» **WHAT IS EXPECTED**
An exact copy of the listing is needed, with every line kept.

» **GIVEN INFORMATION**
========================================================================

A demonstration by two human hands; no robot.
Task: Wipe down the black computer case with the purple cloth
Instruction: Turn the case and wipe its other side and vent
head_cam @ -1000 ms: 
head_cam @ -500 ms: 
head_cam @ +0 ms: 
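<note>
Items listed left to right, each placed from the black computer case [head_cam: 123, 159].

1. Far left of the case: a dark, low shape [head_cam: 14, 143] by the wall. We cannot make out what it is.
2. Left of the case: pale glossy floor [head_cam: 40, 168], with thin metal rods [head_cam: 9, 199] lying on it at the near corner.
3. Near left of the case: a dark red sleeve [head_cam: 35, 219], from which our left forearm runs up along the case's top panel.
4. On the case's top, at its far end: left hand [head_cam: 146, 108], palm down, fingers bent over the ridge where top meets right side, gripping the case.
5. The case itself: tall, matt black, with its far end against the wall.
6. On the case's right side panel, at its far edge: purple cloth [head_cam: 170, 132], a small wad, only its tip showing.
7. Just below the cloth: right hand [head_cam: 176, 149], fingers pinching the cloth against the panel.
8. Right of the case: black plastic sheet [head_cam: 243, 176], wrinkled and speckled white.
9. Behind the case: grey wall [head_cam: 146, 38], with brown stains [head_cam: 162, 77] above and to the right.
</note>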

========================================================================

» **RESPONSE TO THIS TASK**
A demonstration by two human hands; no robot.
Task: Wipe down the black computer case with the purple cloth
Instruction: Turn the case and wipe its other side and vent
head_cam @ -1000 ms: 
head_cam @ -500 ms: 
head_cam @ +0 ms: 
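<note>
Items listed left to right, each placed from the black computer case [head_cam: 123, 159].

1. Far left of the case: a dark, low shape [head_cam: 14, 143] by the wall. We cannot make out what it is.
2. Left of the case: pale glossy floor [head_cam: 40, 168], with thin metal rods [head_cam: 9, 199] lying on it at the near corner.
3. Near left of the case: a dark red sleeve [head_cam: 35, 219], from which our left forearm runs up along the case's top panel.
4. On the case's top, at its far end: left hand [head_cam: 146, 108], palm down, fingers bent over the ridge where top meets right side, gripping the case.
5. The case itself: tall, matt black, with its far end against the wall.
6. On the case's right side panel, at its far edge: purple cloth [head_cam: 170, 132], a small wad, only its tip showing.
7. Just below the cloth: right hand [head_cam: 176, 149], fingers pinching the cloth against the panel.
8. Right of the case: black plastic sheet [head_cam: 243, 176], wrinkled and speckled white.
9. Behind the case: grey wall [head_cam: 146, 38], with brown stains [head_cam: 162, 77] above and to the right.
</note>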

The answer requires no additions.